Assignment:
Begin at the line below that has "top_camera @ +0". Stop after the line that has "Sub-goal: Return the", repeating each line exactly and leaving out the pictures.

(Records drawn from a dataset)

——————————

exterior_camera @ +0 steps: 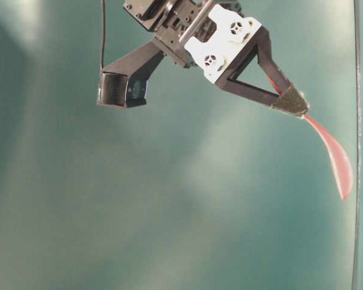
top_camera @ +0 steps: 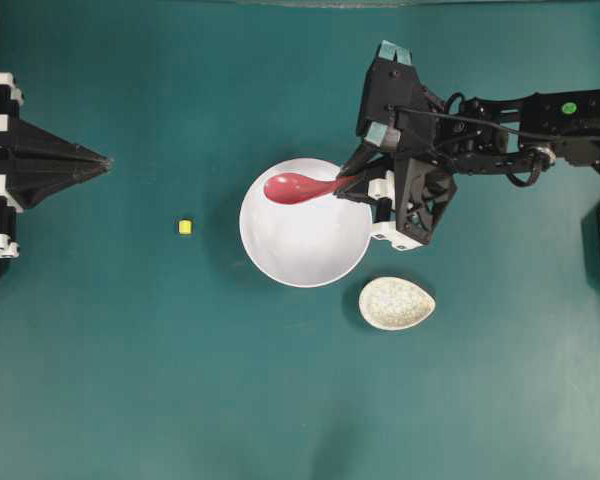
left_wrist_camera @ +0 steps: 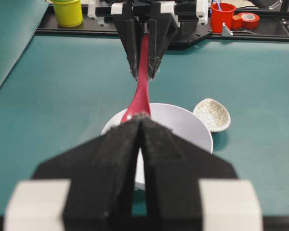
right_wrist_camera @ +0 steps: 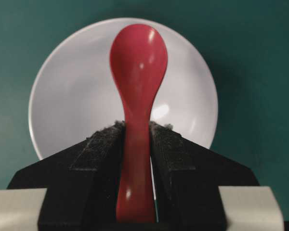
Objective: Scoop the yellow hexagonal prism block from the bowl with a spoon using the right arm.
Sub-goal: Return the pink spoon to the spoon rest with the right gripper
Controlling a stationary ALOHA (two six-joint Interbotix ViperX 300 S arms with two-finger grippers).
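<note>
Over the white bowl [top_camera: 305,245], the right gripper [top_camera: 352,184] clamps the red spoon's [top_camera: 298,187] handle; the yellow block [top_camera: 185,227] lies on the table left of the bowl.

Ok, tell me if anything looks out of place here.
The yellow block lies on the bare table, left of the white bowl, not inside it. The bowl looks empty, while the right gripper holds the spoon over it with nothing to scoop.

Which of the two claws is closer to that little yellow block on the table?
Left. The left claw sits up and left of the yellow block; the right claw, gripping the spoon, is beyond the bowl.
</note>
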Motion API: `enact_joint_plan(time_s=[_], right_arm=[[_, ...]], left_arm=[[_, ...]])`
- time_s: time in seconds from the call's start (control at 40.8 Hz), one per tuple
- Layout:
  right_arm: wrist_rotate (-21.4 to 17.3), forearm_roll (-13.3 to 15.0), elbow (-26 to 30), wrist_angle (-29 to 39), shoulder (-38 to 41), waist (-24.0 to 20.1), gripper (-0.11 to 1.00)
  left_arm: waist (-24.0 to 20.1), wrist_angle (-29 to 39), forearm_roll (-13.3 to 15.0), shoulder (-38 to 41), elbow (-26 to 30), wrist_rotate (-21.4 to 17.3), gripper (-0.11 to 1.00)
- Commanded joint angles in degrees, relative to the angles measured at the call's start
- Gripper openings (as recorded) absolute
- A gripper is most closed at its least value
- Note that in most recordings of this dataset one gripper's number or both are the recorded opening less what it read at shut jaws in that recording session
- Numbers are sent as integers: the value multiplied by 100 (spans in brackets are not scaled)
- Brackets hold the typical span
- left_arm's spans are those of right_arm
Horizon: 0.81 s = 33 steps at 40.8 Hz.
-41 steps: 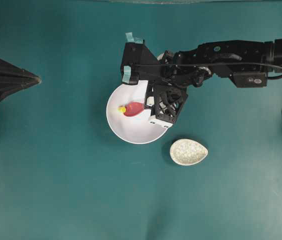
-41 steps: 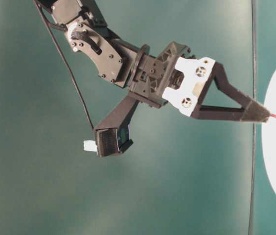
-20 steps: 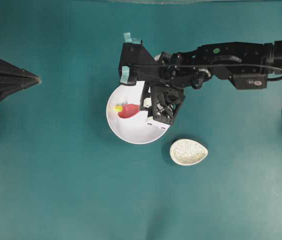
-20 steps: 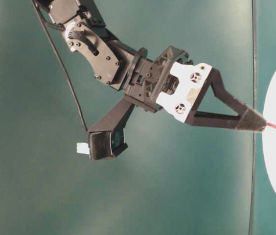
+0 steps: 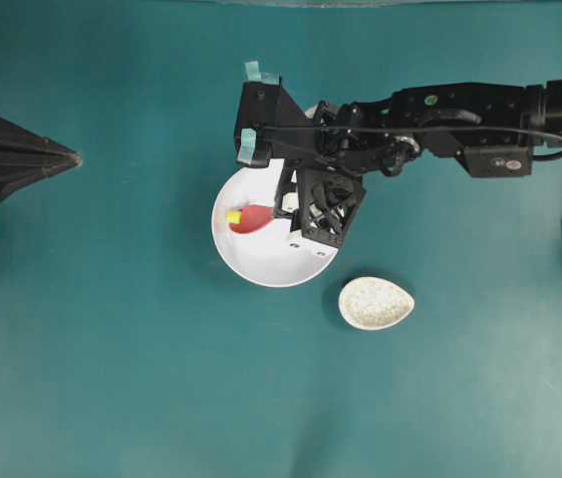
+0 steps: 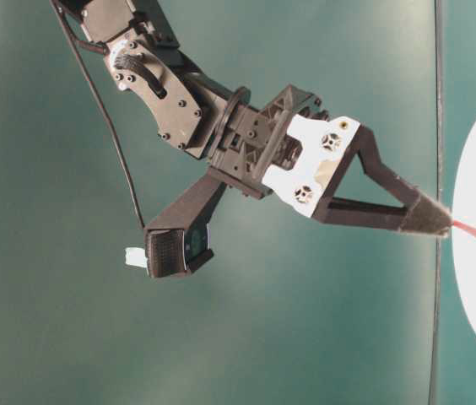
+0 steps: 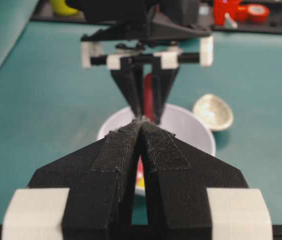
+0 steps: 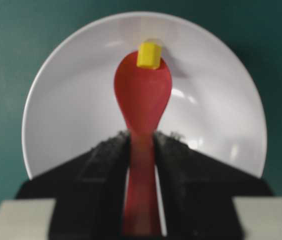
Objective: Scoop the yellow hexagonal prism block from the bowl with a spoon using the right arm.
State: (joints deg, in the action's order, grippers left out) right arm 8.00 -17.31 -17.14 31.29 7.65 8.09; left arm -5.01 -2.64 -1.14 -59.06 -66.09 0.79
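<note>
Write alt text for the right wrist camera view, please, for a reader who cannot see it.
The right gripper holds the red spoon by its handle over the white bowl. The small yellow block sits at the tip of the scoop, near the bowl's far wall. Teal table surrounds the bowl.

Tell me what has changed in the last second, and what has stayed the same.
The right gripper, still shut on the spoon, pushed it toward the bowl's left wall. The yellow block moved left with the spoon's tip and now sits at its front edge, not fully in the scoop. Nothing was taken or let go. The bowl, the beige spoon rest and the shut left gripper stayed in place.
</note>
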Motion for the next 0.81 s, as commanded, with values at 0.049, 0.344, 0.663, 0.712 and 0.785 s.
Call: enact_joint_plan(time_s=[0.049, 0.344, 0.663, 0.712, 0.785], right_arm=[[9, 0, 141, -70, -176, -9, 25], [0, 0, 97, -70, -308, -9, 25], [-18, 0, -123, -105, -562, -9, 25], [-18, 0, -193, -176, -624, -9, 25], [-18, 0, -281, -316, -703, -9, 25]], left_arm=[[-9, -44, -9, 26, 167, 9, 3], [-9, -26, -9, 26, 167, 9, 3], [-9, -18, -9, 26, 167, 9, 3], [-9, -18, -9, 26, 167, 9, 3], [-18, -18, -9, 26, 167, 9, 3]])
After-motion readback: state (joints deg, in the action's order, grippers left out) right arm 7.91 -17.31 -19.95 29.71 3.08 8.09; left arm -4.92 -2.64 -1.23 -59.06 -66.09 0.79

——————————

Result:
top_camera @ +0 steps: 
left_wrist_camera @ +0 steps: 
right_wrist_camera @ +0 steps: 
Objective: Scoop the yellow hexagonal prism block from the bowl with a spoon using the right arm.
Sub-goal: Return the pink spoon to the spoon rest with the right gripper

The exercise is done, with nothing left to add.